Exercise: Using the records below, write out again exactly the lines that begin at the line containing "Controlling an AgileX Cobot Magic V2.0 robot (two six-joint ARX" and end at the line containing "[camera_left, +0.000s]", and no other lines.

--- Material for this exercise Enclosed Below ---

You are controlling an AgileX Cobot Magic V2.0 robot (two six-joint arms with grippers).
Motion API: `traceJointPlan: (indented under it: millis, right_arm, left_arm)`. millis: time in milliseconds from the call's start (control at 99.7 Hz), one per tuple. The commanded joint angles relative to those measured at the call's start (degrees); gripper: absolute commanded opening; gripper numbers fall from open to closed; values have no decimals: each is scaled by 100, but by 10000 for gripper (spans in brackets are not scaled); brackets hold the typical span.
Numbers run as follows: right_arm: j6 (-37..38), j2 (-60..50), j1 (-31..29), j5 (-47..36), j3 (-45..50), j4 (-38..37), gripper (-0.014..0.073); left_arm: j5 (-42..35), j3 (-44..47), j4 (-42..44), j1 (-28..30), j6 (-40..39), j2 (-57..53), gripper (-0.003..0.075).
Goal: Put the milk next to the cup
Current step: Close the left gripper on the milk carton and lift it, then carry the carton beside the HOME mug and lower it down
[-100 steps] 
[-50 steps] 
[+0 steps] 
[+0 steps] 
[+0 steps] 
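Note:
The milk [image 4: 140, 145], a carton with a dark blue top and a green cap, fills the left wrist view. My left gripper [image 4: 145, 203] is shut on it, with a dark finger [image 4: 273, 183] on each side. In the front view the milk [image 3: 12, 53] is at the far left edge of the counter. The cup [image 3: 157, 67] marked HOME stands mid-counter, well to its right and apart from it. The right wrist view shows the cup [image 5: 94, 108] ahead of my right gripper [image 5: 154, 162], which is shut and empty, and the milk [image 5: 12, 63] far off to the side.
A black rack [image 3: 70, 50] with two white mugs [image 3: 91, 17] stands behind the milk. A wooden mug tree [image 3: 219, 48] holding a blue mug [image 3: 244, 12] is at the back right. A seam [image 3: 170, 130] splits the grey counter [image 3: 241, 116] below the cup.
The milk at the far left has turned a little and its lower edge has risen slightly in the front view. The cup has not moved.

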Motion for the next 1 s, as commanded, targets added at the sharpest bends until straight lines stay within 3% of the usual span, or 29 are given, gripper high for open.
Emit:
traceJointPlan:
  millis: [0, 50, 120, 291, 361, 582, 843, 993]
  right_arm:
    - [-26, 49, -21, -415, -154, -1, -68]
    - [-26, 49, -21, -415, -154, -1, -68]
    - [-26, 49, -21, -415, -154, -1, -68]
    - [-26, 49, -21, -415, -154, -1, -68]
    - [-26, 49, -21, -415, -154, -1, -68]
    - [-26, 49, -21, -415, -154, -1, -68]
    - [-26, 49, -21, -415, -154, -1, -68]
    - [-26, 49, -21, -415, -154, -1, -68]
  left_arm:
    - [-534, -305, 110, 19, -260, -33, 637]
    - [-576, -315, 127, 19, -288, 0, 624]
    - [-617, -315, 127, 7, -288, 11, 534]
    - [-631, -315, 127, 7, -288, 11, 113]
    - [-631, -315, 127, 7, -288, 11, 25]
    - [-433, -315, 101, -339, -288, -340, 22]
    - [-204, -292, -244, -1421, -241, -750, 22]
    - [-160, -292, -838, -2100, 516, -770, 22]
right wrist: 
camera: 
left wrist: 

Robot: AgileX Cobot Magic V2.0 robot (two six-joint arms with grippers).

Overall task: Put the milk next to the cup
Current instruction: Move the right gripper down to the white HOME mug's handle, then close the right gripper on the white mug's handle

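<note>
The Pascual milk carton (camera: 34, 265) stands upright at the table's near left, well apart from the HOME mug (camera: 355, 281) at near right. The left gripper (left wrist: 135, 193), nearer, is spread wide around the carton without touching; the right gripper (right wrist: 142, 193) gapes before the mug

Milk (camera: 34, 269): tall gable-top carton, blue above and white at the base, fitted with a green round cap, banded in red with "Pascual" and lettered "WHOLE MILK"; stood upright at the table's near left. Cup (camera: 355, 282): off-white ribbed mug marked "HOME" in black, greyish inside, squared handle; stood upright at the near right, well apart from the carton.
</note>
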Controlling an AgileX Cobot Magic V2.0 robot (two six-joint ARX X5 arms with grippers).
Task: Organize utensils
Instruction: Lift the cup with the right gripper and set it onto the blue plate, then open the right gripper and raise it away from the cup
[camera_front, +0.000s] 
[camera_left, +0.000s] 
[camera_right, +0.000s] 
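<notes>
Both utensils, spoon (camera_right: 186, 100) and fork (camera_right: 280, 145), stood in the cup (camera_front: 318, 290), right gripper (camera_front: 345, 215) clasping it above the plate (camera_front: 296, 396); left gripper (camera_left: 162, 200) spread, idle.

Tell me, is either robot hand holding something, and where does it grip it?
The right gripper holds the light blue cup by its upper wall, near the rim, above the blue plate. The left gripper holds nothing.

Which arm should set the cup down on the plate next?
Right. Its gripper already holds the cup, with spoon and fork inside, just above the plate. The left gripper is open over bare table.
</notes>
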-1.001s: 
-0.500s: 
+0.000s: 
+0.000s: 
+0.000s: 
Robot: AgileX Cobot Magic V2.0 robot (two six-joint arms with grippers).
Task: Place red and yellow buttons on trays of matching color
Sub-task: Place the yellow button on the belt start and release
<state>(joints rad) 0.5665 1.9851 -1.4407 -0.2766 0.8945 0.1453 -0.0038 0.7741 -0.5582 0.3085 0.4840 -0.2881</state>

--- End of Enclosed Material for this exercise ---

Solution to the problem:
Controlling an AgileX Cobot Magic V2.0 robot (two six-joint ARX X5 arms with grippers).
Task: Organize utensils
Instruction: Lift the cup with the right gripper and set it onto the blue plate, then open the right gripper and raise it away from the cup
[camera_front, +0.000s] 
[camera_left, +0.000s] 

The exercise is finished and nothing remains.